The answer should contain all of the data, retyped without any alteration.

Supplied material:
▼

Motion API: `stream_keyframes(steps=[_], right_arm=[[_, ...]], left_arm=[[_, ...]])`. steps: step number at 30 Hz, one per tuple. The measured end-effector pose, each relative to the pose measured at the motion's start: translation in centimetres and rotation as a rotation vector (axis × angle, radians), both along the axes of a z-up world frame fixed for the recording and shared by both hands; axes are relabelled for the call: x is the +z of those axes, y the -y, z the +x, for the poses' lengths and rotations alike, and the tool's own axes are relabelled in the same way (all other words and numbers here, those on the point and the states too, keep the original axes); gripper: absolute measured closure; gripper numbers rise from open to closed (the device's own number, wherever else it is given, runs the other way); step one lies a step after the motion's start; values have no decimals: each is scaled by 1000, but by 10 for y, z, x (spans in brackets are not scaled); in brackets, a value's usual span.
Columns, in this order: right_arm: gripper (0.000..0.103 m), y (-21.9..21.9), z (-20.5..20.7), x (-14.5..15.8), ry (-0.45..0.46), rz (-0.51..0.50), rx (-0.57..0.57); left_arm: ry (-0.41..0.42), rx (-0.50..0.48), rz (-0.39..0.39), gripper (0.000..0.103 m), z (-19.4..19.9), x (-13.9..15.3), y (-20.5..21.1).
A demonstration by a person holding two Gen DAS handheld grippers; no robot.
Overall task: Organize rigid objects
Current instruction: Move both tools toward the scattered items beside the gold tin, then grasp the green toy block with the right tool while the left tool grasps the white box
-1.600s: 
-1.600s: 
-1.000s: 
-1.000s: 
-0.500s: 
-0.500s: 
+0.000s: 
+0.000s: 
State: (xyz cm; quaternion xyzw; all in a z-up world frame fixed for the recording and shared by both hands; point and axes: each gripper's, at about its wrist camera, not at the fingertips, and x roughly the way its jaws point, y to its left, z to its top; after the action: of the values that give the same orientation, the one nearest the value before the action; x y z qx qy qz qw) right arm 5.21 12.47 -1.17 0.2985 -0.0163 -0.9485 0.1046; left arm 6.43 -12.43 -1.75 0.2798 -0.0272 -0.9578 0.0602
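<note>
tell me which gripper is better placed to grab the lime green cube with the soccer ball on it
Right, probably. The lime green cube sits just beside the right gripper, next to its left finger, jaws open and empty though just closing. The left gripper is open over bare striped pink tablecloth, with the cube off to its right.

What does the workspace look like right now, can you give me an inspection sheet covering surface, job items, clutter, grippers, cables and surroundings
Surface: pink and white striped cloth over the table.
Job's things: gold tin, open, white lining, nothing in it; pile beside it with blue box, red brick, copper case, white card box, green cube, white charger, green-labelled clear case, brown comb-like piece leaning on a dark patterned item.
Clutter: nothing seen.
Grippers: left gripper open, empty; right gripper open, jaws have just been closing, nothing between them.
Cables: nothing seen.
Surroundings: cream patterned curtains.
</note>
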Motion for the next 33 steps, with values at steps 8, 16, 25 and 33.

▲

Finished exercise:
Motion API: `stream_keyframes(steps=[_], right_arm=[[_, ...]], left_arm=[[_, ...]])`. steps: step number at 30 Hz, one per tuple. The measured end-effector pose, each relative to the pose measured at the motion's start: translation in centimetres and rotation as a rotation vector (axis × angle, radians), both along the axes of a z-up world frame fixed for the recording and shared by both hands; axes are relabelled for the call: x is the +z of those axes, y the -y, z the +x, for the poses' lengths and rotations alike, and the tool's own axes are relabelled in the same way (all other words and numbers here, those on the point and the states too, keep the original axes); gripper: absolute measured closure; gripper numbers rise from open to closed (the device's own number, wherever else it is given, runs the other way); step one lies a step after the motion's start; values have no decimals: each is scaled by 1000, but by 10 for y, z, x (spans in brackets are not scaled); in brackets, a value's usual span.
Columns, in this order: right_arm: gripper (0.000..0.103 m), y (-21.9..21.9), z (-20.5..20.7), x (-14.5..15.8), ry (-0.45..0.46), rz (-0.51..0.50), rx (-0.57..0.57); left_arm: ry (-0.41..0.42), rx (-0.50..0.48), rz (-0.39..0.39), gripper (0.000..0.103 m), z (-19.4..19.9), x (-13.9..15.3), y (-20.5..21.1).
A demonstration by a person holding two Gen DAS handheld grippers; no robot.
Overall task: Organize rigid objects
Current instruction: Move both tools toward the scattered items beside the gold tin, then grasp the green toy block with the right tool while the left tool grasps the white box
-1.600s: 
-1.600s: 
-1.000s: 
-1.000s: 
-0.500s: 
-0.500s: 
+0.000s: 
+0.000s: 
State: (xyz cm; quaternion xyzw; all in a z-up world frame fixed for the recording and shared by both hands; point and axes: each gripper's, at about its wrist camera, not at the fingertips, and x roughly the way its jaws point, y to its left, z to its top; after the action: of the values that give the same orientation, the one nearest the value before the action; x y z qx qy qz qw) right arm 5.21 12.47 -1.17 0.2985 -0.0163 -0.9485 0.1046; left arm 6.43 -12.43 -1.75 0.2798 -0.0272 -0.9578 0.0602
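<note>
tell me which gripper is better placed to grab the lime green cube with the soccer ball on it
Right, probably. The lime green cube sits just beside the right gripper, next to its left finger, jaws open and empty though just closing. The left gripper is open over bare striped pink tablecloth, with the cube off to its right.

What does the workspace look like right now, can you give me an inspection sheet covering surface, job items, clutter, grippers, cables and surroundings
Surface: pink and white striped cloth over the table.
Job's things: gold tin, open, white lining, nothing in it; pile beside it with blue box, red brick, copper case, white card box, green cube, white charger, green-labelled clear case, brown comb-like piece leaning on a dark patterned item.
Clutter: nothing seen.
Grippers: left gripper open, empty; right gripper open, jaws have just been closing, nothing between them.
Cables: nothing seen.
Surroundings: cream patterned curtains.
</note>
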Motion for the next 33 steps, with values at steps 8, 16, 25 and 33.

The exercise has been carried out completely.